# ACTION ITEM
The reply should hold every line of the data, unchanged and complete.

# PROVIDED MATERIAL

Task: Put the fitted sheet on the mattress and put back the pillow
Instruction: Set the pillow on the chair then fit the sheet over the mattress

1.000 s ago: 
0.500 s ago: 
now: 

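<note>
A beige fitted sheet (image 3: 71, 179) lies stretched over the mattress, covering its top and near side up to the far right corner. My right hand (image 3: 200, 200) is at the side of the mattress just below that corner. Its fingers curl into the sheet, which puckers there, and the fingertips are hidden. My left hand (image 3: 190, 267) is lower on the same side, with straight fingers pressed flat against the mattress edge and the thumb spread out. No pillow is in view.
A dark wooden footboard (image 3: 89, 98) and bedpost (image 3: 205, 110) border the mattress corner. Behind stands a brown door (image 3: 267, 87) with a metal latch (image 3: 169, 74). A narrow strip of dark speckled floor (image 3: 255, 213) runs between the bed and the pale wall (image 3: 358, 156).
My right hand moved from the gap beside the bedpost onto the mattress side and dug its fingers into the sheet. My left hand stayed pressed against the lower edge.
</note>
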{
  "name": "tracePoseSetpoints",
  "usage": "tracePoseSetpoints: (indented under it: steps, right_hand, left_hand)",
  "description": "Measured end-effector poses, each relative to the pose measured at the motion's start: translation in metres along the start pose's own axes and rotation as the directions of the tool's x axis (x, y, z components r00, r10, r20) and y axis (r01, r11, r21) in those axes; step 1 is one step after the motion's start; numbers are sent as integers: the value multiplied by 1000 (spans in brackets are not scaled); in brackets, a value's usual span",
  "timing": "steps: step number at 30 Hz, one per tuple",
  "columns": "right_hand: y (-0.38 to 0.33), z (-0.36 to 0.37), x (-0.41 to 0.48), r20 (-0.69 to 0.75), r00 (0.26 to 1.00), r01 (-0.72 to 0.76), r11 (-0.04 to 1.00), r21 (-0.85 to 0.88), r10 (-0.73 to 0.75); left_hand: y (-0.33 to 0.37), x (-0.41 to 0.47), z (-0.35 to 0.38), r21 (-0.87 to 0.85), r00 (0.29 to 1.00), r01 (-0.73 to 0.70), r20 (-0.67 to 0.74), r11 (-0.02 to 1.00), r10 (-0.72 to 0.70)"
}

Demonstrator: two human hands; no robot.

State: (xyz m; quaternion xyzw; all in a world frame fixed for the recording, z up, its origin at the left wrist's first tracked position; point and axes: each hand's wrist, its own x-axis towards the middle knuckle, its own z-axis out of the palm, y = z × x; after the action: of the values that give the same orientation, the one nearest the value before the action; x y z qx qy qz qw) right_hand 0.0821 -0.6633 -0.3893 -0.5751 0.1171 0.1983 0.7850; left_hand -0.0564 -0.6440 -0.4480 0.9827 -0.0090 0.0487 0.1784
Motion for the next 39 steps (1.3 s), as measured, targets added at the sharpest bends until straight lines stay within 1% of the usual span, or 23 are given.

# RESULT BELOW
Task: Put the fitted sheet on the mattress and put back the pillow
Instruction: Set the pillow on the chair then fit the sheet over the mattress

1.000 s ago: 
0.500 s ago: 
now: 

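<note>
A beige fitted sheet (image 3: 71, 179) lies stretched over the mattress, covering its top and near side up to the far right corner. My right hand (image 3: 200, 200) is at the side of the mattress just below that corner. Its fingers curl into the sheet, which puckers there, and the fingertips are hidden. My left hand (image 3: 190, 267) is lower on the same side, with straight fingers pressed flat against the mattress edge and the thumb spread out. No pillow is in view.
A dark wooden footboard (image 3: 89, 98) and bedpost (image 3: 205, 110) border the mattress corner. Behind stands a brown door (image 3: 267, 87) with a metal latch (image 3: 169, 74). A narrow strip of dark speckled floor (image 3: 255, 213) runs between the bed and the pale wall (image 3: 358, 156).
My right hand moved from the gap beside the bedpost onto the mattress side and dug its fingers into the sheet. My left hand stayed pressed against the lower edge.
</note>
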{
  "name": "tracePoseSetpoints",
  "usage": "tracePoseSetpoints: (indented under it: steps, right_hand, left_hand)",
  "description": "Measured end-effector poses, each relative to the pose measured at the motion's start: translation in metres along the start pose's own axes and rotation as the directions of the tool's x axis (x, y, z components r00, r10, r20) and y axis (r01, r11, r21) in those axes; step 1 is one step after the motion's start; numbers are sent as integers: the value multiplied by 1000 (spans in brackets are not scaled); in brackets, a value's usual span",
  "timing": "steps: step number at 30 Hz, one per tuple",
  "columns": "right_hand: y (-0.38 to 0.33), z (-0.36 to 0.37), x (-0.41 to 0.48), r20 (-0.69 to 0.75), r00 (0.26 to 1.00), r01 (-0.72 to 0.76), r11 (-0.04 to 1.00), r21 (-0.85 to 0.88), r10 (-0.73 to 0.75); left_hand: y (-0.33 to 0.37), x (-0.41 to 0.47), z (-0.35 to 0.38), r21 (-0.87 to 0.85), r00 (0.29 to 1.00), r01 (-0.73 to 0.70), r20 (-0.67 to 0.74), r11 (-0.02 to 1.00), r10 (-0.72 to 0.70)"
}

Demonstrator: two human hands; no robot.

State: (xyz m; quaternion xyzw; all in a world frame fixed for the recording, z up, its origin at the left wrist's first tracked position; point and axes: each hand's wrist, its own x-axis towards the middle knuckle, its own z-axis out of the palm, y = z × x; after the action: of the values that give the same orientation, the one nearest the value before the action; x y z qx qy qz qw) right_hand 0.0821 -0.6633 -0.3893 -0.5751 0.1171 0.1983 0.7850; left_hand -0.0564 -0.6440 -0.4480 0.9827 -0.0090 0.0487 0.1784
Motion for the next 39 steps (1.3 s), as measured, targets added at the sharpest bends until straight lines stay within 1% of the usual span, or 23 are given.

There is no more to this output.